The last few days I've been appreciating a new recipe for rhubarb crisp. I made it for our friends who come over for dinner on Fridays:I wanted something to go with the leftover butter crunch ice cream we had in the freezer and went with the best-looking of the first few search results for rhubarb crisp, Allrecipes' Ginger Rhubarb Crisp. It's a winner, and I'll definitely be making it again. Maybe not right away though, since I'm the only one in the house who likes it—and it's a 9-by-13 pan so I've been able to like it a lot!

Of course, I wouldn't be making it at all if I didn't have a couple of big healthy rhubarb plants in the garden. The eight cups of rhubarb the recipe calls for would set me back between $10 and $15, the way prices are around here now. It's good, but it's not that good! But as it stands I have plenty to go around for free, so I'm always on the lookout for new applications. Sunday morning I made muffins.
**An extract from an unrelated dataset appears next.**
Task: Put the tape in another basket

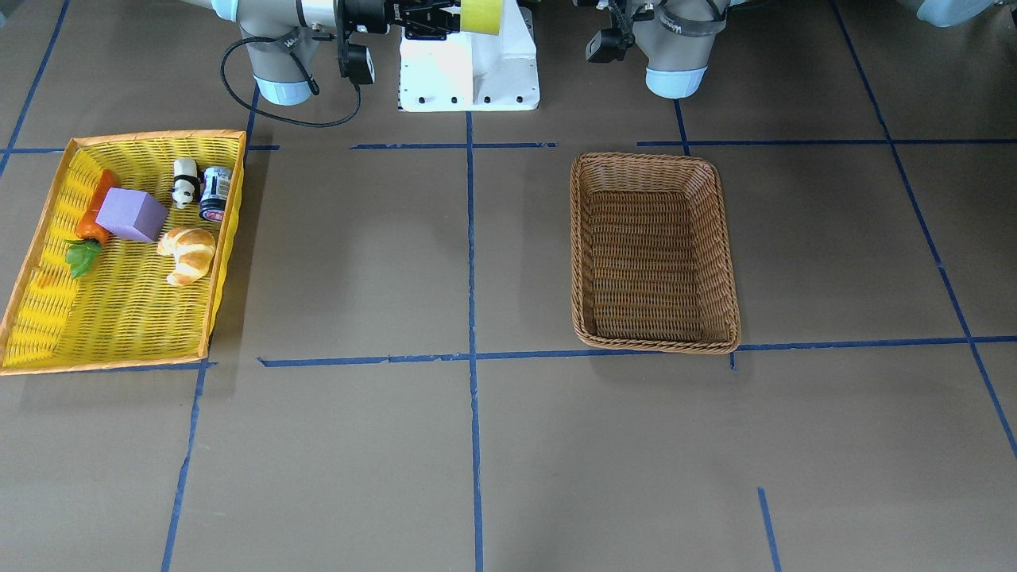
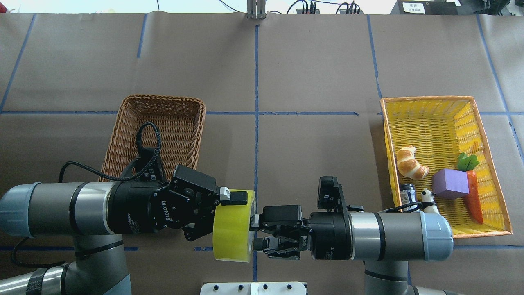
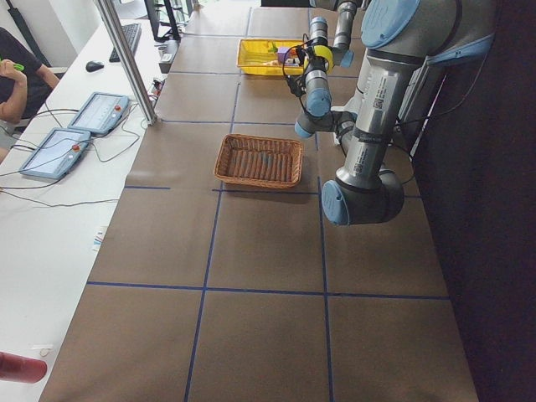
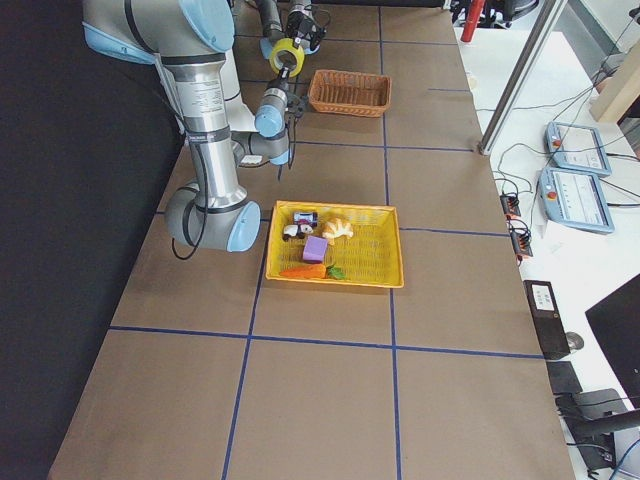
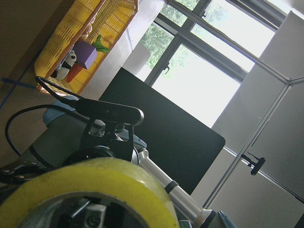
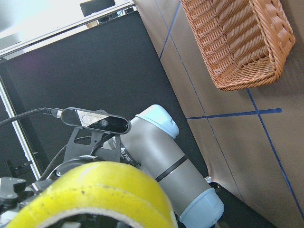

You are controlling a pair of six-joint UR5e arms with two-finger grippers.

a couple of rhubarb muffins with struesel topping

more rhubarb goodness

And of course, there's pie (the one pictured below from a couple weeks ago).

half a rhubarb pie on the back porch table, with the garden in the backround

rhubarb morning

If you have a year-round garden and don't have rhubarb in it, you totally should. Come by in the fall and I'll give you a little clump to get started!